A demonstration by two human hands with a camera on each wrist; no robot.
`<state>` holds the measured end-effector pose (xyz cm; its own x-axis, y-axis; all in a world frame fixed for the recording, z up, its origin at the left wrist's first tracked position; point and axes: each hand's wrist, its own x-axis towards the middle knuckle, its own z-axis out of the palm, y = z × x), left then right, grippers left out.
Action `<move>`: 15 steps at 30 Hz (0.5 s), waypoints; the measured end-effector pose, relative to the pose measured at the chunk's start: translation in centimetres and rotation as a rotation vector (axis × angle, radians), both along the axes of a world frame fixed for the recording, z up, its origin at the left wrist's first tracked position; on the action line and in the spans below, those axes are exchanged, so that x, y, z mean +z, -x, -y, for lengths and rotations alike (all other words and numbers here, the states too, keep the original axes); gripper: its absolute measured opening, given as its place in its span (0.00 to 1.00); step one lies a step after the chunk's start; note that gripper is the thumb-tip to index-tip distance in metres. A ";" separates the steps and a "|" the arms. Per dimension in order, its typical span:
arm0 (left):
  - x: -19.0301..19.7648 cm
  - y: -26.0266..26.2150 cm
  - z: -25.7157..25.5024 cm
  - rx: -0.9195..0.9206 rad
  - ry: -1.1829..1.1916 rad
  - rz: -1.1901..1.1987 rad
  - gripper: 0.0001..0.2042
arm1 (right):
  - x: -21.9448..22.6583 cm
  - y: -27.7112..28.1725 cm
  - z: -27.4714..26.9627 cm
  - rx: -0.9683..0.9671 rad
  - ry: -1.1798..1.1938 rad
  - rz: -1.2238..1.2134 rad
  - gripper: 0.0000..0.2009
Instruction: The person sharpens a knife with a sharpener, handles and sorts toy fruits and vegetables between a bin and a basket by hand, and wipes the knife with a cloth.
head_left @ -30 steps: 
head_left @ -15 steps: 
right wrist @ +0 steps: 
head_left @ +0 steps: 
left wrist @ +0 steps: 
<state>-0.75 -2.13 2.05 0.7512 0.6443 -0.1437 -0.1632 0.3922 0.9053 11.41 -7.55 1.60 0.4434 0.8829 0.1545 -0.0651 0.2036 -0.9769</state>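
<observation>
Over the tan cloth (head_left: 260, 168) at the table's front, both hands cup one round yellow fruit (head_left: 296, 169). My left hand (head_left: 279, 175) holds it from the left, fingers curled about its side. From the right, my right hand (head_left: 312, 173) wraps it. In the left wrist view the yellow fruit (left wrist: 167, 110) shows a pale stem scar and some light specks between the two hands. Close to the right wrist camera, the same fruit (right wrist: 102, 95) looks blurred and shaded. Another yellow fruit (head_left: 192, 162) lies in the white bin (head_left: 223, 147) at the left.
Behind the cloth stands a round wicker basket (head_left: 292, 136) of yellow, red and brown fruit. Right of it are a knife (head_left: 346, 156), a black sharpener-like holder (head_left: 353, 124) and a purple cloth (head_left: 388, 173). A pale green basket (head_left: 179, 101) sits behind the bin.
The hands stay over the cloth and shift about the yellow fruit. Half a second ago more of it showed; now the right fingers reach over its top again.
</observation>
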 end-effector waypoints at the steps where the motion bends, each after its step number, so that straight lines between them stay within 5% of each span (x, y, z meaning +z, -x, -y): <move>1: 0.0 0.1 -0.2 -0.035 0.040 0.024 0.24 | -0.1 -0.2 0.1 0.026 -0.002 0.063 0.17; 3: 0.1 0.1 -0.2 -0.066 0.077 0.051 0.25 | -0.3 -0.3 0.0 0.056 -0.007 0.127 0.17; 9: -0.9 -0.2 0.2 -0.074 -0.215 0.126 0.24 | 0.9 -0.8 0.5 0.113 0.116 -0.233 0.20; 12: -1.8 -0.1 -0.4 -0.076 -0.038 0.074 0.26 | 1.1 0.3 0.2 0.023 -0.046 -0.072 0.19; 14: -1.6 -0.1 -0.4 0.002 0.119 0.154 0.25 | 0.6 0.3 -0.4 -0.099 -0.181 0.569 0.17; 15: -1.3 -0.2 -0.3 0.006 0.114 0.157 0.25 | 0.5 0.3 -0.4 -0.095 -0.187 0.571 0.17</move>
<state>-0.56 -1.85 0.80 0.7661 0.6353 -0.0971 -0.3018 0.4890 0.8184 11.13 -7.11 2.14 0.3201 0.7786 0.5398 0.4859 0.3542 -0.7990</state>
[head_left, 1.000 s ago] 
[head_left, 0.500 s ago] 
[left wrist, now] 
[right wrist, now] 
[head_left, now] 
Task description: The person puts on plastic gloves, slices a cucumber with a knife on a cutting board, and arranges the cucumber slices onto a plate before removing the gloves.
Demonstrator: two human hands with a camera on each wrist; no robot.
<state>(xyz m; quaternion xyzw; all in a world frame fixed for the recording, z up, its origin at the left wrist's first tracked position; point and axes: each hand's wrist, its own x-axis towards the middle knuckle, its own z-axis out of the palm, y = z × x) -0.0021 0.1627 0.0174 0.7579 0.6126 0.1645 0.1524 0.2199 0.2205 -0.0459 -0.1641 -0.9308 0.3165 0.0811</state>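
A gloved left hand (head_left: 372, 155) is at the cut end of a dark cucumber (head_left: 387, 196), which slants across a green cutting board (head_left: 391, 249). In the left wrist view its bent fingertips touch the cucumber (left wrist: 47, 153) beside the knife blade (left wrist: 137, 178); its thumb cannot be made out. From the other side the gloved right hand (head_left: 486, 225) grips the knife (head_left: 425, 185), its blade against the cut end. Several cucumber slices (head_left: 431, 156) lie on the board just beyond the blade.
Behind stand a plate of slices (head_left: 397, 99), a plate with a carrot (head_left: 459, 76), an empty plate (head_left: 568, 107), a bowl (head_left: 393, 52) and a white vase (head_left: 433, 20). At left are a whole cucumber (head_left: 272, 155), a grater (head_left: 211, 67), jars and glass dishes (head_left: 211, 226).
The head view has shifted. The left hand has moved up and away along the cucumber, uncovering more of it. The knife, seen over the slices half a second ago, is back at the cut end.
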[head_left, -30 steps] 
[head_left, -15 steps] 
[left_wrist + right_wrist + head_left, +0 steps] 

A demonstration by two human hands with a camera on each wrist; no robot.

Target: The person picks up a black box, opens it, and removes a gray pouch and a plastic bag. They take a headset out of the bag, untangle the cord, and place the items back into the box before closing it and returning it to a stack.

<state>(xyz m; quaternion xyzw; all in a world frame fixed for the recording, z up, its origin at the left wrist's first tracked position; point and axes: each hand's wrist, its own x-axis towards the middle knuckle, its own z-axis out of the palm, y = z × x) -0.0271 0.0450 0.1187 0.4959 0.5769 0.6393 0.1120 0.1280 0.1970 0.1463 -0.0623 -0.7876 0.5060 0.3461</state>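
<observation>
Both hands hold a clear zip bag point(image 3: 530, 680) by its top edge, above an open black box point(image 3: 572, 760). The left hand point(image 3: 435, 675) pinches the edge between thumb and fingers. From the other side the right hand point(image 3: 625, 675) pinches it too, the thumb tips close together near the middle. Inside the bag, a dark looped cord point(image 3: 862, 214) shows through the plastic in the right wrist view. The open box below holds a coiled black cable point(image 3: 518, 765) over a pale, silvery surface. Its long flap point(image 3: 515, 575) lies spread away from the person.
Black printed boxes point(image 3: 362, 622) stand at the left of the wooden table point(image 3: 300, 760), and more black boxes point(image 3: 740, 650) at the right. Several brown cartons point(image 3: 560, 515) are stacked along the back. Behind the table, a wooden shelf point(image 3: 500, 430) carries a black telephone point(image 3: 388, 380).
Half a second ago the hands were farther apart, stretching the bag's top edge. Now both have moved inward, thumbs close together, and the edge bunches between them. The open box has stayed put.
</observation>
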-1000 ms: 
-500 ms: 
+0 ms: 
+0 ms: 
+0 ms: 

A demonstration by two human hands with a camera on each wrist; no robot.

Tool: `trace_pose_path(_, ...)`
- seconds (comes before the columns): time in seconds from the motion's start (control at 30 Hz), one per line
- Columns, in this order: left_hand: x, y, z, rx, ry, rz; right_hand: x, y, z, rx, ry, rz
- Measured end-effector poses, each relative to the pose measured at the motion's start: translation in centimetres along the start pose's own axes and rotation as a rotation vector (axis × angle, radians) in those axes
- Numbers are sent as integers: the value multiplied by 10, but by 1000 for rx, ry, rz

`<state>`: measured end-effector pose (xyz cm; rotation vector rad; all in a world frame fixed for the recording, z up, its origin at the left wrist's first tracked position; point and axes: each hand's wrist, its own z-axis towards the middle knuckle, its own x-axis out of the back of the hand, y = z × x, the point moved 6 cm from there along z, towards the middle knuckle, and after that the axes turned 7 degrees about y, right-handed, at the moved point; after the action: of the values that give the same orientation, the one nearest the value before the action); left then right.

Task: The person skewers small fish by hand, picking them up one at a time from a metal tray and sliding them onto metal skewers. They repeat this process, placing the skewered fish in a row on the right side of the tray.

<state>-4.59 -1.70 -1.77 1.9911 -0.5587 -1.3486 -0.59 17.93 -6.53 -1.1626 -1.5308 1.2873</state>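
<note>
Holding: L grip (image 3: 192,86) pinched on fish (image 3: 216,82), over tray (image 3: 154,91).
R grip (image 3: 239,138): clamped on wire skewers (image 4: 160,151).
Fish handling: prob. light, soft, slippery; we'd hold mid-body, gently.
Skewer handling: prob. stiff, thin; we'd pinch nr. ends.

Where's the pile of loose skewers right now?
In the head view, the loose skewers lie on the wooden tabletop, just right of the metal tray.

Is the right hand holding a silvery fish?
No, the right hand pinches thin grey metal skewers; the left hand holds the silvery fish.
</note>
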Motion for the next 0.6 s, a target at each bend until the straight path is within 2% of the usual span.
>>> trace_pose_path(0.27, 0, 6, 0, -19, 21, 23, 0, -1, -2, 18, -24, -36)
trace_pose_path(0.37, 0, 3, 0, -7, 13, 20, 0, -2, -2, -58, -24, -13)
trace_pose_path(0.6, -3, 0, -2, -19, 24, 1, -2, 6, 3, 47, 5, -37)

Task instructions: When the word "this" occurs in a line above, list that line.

Solution:
- Columns, in this order: left_hand: x, y, z, rx, ry, rz; right_hand: x, y, z, rx, ry, rz
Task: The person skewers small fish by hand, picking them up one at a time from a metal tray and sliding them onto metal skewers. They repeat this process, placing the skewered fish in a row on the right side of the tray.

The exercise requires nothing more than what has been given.